**Task to carry out**:
Search the records for "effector" and copy each line that holds it.

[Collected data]
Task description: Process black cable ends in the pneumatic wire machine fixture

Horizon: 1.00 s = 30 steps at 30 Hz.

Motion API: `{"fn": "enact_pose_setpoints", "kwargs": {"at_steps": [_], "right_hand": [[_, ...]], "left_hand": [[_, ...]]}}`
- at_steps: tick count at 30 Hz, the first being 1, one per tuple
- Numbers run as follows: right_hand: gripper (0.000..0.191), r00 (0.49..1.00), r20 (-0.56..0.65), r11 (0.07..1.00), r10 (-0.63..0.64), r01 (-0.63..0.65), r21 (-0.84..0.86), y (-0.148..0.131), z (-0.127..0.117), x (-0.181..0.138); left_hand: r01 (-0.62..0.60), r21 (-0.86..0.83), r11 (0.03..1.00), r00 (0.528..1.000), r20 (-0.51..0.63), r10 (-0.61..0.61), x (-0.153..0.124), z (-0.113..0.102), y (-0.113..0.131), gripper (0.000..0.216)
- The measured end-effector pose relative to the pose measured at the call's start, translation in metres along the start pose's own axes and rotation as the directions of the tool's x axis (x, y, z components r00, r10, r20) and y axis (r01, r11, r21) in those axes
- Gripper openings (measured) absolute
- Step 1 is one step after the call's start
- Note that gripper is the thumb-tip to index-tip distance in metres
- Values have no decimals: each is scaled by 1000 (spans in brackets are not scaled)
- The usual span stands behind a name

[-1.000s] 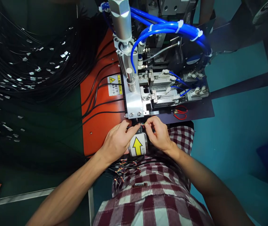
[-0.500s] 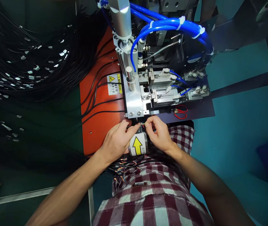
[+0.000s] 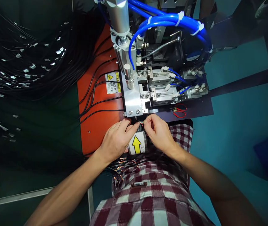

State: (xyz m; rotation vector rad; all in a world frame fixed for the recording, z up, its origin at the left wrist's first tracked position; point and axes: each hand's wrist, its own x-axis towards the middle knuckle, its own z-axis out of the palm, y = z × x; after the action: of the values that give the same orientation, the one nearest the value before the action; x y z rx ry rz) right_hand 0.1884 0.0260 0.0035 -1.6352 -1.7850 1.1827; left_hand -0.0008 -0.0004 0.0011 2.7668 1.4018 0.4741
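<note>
My left hand [image 3: 117,138] and my right hand [image 3: 158,131] meet at the front of a metal machine [image 3: 134,100]. Both pinch the thin coloured wire ends [image 3: 141,123] of a black cable just below the machine's silver block. The fingers of each hand are pressed together on the wires. Under the hands sits a cylinder with a yellow arrow label [image 3: 137,144]. More cable ends with coloured stripped wires [image 3: 122,166] lie across my lap, over my checked shirt.
An orange plate [image 3: 96,103] carries black cables running left into a big bundle of black cables [image 3: 25,69]. Blue air hoses [image 3: 169,23] arch over the machine. Red-handled snips [image 3: 179,111] lie on the dark base at right. The floor is teal.
The hands stay pinched on the wire ends at the same spot. The whole view has shifted slightly up and to the left as my head moved.
</note>
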Motion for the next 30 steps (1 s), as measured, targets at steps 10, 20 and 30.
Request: {"fn": "enact_pose_setpoints", "kwargs": {"at_steps": [10,20,30], "right_hand": [[16,994,109,918,5,-48,394,20,7,-3],[14,1000,22,936,-7,-2,352,21,15,-5],[15,999,32,934,34,-43,355,19,17,-7]], "left_hand": [[38,-100,994,999,-10,-39,4,-3,-1,29],[45,-90,995,999,-3,-45,2,-1,-1,28],[44,-111,993,999,-3,-45,1,-2,-1,29]]}}
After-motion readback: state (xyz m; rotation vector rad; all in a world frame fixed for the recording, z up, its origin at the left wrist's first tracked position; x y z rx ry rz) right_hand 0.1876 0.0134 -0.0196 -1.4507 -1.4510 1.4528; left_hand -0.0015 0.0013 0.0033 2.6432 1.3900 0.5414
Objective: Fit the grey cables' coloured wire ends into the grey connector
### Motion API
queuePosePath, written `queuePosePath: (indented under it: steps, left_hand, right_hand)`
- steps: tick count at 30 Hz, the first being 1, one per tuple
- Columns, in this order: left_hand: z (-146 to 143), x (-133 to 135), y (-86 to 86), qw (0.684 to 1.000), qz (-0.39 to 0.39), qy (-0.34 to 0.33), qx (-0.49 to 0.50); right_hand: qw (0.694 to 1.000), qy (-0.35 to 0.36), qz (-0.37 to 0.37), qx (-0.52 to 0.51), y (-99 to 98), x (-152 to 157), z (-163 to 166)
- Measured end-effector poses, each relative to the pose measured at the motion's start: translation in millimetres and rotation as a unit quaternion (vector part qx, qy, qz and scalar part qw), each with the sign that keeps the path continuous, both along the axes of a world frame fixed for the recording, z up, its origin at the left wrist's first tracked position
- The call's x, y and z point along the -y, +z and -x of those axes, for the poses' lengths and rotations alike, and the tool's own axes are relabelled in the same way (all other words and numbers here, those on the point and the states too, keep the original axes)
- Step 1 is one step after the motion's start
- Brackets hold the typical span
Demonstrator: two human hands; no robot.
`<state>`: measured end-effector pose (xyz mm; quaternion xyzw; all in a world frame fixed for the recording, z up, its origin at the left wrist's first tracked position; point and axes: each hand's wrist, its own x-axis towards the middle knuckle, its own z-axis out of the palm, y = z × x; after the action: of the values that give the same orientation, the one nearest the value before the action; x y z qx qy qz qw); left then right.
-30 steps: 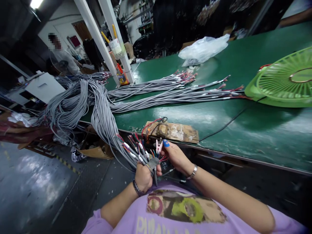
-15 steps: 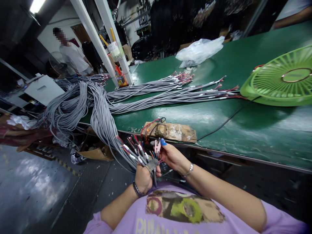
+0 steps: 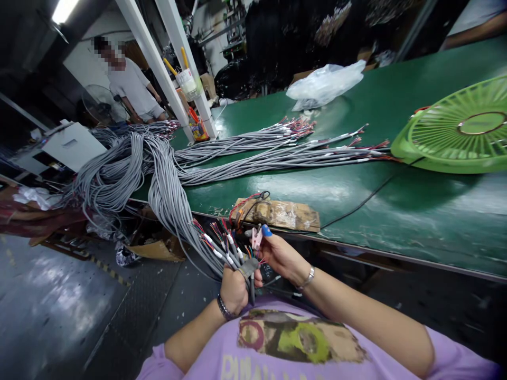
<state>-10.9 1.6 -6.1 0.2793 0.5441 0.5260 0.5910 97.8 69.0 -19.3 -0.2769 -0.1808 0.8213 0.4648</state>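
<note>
My left hand point(image 3: 233, 290) is closed round the ends of several grey cables point(image 3: 216, 261), low in front of my shirt. Stripped coloured wires point(image 3: 222, 230) and white sleeves fan out above that fist. A grey patch point(image 3: 249, 267) covers my left thumb area; whether it is tape or cloth I cannot tell. Close beside it, my right hand point(image 3: 283, 258) pinches a small pink clip point(image 3: 256, 239), with blue on one fingertip. A few thin coloured wires show between the two hands. My right palm and lower fingers are partly hidden.
On the green table point(image 3: 356, 211) lie more cable bundles point(image 3: 253, 163), a worn wooden block point(image 3: 291, 215) with wires, a plastic bag point(image 3: 327, 87) and a green fan point(image 3: 455, 126). White posts point(image 3: 178, 47) rise behind. A person point(image 3: 132, 87) stands at the far left.
My hands keep nearly the same hold and position. The person at the far left has shifted to the right and leans lower towards the cables.
</note>
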Motion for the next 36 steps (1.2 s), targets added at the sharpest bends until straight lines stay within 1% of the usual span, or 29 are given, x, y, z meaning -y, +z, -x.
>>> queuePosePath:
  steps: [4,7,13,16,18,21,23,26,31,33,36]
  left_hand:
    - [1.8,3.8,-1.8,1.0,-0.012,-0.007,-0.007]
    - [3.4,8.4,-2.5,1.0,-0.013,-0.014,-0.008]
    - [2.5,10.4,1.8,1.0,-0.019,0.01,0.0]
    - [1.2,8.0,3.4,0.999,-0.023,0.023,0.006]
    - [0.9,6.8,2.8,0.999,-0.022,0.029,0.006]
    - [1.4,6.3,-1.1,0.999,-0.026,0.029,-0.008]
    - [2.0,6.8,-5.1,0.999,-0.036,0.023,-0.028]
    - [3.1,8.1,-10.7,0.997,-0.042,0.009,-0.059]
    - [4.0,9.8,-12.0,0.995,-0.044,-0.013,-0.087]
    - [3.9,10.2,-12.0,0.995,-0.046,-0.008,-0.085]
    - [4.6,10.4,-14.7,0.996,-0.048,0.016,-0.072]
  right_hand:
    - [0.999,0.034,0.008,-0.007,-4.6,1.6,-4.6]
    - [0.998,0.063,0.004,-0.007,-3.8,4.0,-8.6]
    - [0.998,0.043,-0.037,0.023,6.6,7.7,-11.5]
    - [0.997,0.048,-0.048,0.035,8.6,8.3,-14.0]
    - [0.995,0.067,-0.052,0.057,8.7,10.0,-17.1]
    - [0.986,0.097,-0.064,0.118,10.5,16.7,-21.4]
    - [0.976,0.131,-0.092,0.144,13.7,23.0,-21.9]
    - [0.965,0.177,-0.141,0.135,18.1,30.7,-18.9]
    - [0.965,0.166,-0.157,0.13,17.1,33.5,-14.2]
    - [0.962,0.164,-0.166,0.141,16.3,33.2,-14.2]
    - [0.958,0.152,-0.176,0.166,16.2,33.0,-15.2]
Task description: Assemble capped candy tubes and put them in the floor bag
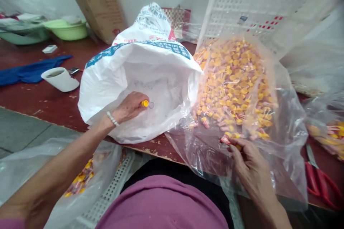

**Solution for this exercise**:
- The measured end-effector pose relative to the pose measured at the call's start, translation in metres along the start pose's own axes and rotation as the directions of the tool's x axis (x, y, z components r00, r10, r20) and y axis (r01, r11, r21) in those axes
- Measured end-effector poses, each relative to the pose measured at the motion's start: translation in millimetres and rotation as a unit quaternion (vector part qx, qy, qz and scalar part qw), each with the sign that keeps the path continuous, both along the axes of a world frame fixed for the recording, z up, its origin at the left wrist's first tracked position
`<state>`: measured end-effector pose (xyz mm; quaternion xyzw; all in a world frame fixed for the recording, z up, its origin at the left wrist's first tracked position; point and axes: each hand's wrist, its own x-axis towards the middle knuckle, its own z-axis out of the palm, y = z × x; after the action: of the values that give the same orientation, the one nearest the value before the action; x y z qx qy qz qw); left then right.

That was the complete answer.